Other income for the year ended December 31, 2022, decreased by $4,645,111, or 402%, to (3,490,432) as compared to $1,154,769 for the year ended December 31, 2021. This decrease is due primarily to increased interest expense and a decrease in value of the shares of XXII held by the company. In January, 2022 the XXII was trading at $2.17 verses $0.92 at year end.





Summary of Cash Flows



                                              Years ended December 31,
                                                2021             2020
Cash (used in) / provided by
Operating activities                        $ (2,399,579 )   $ (3,922,090 )
Investing activities                            (196,972 )        522,533
Financing activities                           2,583,728        3,334,953

Net decrease in cash and cash equivalents $ (12,823 ) $ (64,605 )

Cash flows from operating activities

Net cash used in operating activities was $2,399,579 for the year ended December 31, 2022, as compared to $3,922,090 for the year ended December 31, 2021. The decrease in 2022 was due primarily to decreasing operating and SG&A expenses. The largest source of operating cash is from our customers. Approximately one-half of our revenue comes from customers who purchase CBD on-line, so credit card payments are collected and paid within 1-2 business days. Other white label and contract manufacturing customers pay before the products are released in most cases. Some larger customers have either net 10, 2% or 30 day net terms.

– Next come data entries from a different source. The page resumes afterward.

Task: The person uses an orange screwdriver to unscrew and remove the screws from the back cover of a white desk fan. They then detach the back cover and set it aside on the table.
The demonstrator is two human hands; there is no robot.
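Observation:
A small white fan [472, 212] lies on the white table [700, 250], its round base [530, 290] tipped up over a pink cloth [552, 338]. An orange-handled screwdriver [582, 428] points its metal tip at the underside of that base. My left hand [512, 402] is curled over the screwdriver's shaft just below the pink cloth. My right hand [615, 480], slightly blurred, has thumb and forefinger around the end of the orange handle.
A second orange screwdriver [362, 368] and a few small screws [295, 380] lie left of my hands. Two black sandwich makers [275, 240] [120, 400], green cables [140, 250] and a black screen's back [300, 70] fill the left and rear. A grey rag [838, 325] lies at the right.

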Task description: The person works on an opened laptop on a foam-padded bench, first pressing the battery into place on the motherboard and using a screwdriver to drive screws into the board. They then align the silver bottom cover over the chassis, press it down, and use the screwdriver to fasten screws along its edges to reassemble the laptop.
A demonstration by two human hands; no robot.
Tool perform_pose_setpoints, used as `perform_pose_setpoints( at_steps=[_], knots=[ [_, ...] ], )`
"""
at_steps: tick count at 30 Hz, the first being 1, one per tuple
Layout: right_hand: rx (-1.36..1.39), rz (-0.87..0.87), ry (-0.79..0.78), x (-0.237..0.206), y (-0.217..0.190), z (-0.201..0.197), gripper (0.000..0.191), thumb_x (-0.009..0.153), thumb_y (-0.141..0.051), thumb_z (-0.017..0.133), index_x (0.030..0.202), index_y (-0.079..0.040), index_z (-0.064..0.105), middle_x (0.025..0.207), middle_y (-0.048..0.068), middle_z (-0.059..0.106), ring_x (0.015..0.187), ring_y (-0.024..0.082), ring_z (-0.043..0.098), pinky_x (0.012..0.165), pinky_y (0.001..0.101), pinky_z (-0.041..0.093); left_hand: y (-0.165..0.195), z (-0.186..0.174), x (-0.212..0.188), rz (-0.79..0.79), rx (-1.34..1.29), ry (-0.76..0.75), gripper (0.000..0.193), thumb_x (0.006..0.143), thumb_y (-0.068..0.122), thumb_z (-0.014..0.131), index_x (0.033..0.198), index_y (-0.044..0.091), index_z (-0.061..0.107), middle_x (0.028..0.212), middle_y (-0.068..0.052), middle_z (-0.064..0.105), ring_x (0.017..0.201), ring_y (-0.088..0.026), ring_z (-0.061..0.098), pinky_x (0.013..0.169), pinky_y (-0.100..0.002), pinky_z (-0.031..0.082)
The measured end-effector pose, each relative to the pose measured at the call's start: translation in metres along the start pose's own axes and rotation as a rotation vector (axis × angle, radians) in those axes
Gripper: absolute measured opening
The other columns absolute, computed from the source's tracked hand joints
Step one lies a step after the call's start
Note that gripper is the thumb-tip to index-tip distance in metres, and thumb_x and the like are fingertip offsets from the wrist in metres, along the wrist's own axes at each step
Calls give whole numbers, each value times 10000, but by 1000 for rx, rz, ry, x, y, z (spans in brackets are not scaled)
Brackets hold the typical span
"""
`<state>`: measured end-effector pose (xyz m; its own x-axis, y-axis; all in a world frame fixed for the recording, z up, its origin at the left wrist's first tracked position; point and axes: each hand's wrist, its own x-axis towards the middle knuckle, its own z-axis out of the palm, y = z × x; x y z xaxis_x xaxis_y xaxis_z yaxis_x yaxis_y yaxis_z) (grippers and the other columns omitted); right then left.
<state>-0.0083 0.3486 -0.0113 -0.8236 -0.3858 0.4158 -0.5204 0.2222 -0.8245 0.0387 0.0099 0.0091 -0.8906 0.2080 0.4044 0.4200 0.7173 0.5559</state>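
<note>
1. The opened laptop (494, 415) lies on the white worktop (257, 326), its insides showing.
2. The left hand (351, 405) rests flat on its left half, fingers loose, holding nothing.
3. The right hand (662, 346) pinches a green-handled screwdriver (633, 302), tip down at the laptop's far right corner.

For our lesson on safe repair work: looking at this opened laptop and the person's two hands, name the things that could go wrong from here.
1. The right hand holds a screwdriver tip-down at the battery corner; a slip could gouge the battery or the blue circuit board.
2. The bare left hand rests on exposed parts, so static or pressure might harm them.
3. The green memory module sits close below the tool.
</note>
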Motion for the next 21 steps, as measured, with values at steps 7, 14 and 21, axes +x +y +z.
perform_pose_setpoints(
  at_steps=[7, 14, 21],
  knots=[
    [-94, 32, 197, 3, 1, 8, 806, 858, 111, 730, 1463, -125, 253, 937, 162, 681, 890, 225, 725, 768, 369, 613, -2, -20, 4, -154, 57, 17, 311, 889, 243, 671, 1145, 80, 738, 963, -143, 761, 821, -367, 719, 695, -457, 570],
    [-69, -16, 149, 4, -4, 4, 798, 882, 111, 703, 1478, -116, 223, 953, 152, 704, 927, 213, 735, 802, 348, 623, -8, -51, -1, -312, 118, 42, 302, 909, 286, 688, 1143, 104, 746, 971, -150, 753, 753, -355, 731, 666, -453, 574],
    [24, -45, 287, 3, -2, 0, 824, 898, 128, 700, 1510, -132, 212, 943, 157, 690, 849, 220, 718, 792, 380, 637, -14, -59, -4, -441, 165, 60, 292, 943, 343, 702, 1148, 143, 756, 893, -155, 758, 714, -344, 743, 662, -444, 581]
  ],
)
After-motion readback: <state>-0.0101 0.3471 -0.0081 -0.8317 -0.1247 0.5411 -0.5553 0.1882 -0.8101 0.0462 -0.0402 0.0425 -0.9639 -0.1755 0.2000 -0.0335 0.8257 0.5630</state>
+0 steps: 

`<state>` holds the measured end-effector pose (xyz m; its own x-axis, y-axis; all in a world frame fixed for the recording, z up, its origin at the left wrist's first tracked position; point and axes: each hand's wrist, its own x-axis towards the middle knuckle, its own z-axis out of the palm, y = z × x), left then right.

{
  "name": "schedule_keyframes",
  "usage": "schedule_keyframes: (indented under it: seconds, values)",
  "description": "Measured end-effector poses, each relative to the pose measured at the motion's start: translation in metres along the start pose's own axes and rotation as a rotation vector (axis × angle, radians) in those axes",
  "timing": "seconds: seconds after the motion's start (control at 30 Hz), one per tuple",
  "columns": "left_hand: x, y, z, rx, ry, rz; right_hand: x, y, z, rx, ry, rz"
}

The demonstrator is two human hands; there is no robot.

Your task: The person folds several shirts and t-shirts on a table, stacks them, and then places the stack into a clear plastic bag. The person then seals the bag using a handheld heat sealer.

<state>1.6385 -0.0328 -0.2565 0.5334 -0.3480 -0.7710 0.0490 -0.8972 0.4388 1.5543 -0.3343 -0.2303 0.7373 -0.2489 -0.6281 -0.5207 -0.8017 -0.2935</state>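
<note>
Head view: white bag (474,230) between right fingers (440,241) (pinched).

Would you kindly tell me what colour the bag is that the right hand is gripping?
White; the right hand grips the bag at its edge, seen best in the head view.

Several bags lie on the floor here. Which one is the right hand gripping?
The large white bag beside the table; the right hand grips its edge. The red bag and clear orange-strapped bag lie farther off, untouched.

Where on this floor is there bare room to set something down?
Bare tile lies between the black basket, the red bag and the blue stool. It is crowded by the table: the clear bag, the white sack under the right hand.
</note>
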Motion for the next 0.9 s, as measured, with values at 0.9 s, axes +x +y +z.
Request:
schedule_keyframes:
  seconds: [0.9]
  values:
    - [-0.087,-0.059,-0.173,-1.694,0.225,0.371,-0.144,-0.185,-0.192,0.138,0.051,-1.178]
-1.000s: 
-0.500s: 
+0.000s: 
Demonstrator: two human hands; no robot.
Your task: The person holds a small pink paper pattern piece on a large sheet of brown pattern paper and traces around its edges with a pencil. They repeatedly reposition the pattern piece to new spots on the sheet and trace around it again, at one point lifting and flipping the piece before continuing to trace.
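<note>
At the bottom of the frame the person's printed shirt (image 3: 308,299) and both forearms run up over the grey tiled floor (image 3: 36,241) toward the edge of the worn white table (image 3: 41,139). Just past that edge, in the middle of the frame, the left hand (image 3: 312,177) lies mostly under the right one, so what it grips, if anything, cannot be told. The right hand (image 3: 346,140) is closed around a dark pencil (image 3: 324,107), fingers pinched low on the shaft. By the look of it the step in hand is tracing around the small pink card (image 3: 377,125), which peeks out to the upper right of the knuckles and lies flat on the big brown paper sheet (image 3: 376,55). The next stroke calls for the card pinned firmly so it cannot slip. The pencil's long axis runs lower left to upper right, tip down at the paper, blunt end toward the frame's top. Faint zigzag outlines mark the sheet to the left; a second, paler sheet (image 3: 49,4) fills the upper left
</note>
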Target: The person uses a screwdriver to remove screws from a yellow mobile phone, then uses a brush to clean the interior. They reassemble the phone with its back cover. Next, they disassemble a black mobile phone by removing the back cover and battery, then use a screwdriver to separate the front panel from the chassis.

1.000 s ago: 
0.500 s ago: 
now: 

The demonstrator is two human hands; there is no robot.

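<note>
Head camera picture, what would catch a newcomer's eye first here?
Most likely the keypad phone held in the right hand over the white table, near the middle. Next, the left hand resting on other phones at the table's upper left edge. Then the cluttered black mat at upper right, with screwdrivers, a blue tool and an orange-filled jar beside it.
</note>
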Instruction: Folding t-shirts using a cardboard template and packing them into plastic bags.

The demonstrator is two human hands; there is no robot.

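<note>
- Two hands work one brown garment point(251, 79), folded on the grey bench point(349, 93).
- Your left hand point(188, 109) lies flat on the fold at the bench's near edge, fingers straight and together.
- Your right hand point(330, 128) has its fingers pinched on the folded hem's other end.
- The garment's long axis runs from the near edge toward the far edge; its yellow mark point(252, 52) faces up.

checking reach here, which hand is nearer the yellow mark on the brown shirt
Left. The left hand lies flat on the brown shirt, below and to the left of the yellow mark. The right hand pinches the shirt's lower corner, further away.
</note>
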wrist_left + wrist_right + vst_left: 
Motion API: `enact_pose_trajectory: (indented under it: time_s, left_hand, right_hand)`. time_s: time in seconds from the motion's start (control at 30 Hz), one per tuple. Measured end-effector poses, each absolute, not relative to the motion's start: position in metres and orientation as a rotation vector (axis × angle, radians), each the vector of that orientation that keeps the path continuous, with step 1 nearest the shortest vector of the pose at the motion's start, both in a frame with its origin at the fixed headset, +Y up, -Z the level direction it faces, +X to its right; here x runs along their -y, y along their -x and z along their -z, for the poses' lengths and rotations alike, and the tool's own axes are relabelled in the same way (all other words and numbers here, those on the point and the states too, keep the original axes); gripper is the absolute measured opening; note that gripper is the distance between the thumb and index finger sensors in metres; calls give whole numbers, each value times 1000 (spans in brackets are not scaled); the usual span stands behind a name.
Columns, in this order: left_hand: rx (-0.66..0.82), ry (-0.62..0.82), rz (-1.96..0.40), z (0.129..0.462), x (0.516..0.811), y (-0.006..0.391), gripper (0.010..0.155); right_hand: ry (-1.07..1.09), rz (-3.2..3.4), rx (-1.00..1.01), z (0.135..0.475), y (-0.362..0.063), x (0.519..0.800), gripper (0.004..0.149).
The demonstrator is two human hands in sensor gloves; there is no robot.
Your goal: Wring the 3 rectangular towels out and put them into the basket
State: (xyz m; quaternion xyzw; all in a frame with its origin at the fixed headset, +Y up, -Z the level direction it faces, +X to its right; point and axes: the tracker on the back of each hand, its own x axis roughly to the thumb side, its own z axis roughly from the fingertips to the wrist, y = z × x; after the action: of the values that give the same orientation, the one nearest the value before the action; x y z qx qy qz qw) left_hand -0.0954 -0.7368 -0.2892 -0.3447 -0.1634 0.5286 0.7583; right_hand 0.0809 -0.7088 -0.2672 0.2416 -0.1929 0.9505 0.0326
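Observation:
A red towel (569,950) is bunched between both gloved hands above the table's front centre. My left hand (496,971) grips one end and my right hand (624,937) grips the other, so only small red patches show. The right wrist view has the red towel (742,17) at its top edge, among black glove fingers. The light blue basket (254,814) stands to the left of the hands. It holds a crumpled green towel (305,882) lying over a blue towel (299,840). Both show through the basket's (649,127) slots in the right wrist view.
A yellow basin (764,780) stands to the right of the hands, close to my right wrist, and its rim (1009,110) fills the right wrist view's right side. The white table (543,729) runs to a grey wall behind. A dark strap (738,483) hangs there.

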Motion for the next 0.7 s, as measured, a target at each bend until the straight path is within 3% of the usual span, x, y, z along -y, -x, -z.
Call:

Cash flows from investing activities

Net cash used in investing activities was $196,972 for the year ended December 31, 2022, as compared to net cash provided by investing activities of $522,533 for the year ended December 31, 2021. The decrease of cash provided in 2022 was due primarily to proceeds from sales of fixed assets and marketable securities.

Cash flows from financing activities

During the year ended December 31, 2022, cash provided by financing activities totaled $2,583,728 which includes proceeds of $4,090,448 from related party notes and $253,791 from a related party payroll protection loan partially offset by repayments of convertible notes of $1,100,000 and repayment of related party notes payable in the amount of $660,511. In 2022 the primary financing was cash provided by Company's CEO.

During the year ended December 31, 2021, cash provided by financing activities totaled $3,334,953 which includes of $2,302,468 from related party notes payable, $1,000,000 from convertible notes, and $243,041 from other loans.

Liquidity and Capital Resources

On December 31, 2022, we had approximately $1.1 million of liquid marketable securities and $7 thousand in cash. Our Chief Executive Officer holds the XXII shares pursuant to the pledge agreement and has the power at any time to permit us to sell the shares to provide working capital. We have borrowed substantial sums from Leslie Buttorff, our Chief Executive Officer, to meet its working capital obligations. On June 30, 2021, Panacea issued an affiliate of Ms. Buttorff a 12% demand promissory note for $4.063 million and issued Ms. Buttorff a 10% demand promissory note for $1.624 million secured by a pledge of certain XXII common stock owned by Panacea. Additionally, we have a line of credit with Ms. Buttorff through which it may borrow up to $5 million at a 10% annual interest rate.





18






We may not have sufficient cash resources to sustain our operations for the next 12 months, particularly if the large sales contracts we have do not result in the revenue anticipated. This raises substantial doubt as a going concern as we are dependent on obtaining financing from one or more debt or equity offerings or further loans from Ms. Buttorff assuming she agrees to advance further funds.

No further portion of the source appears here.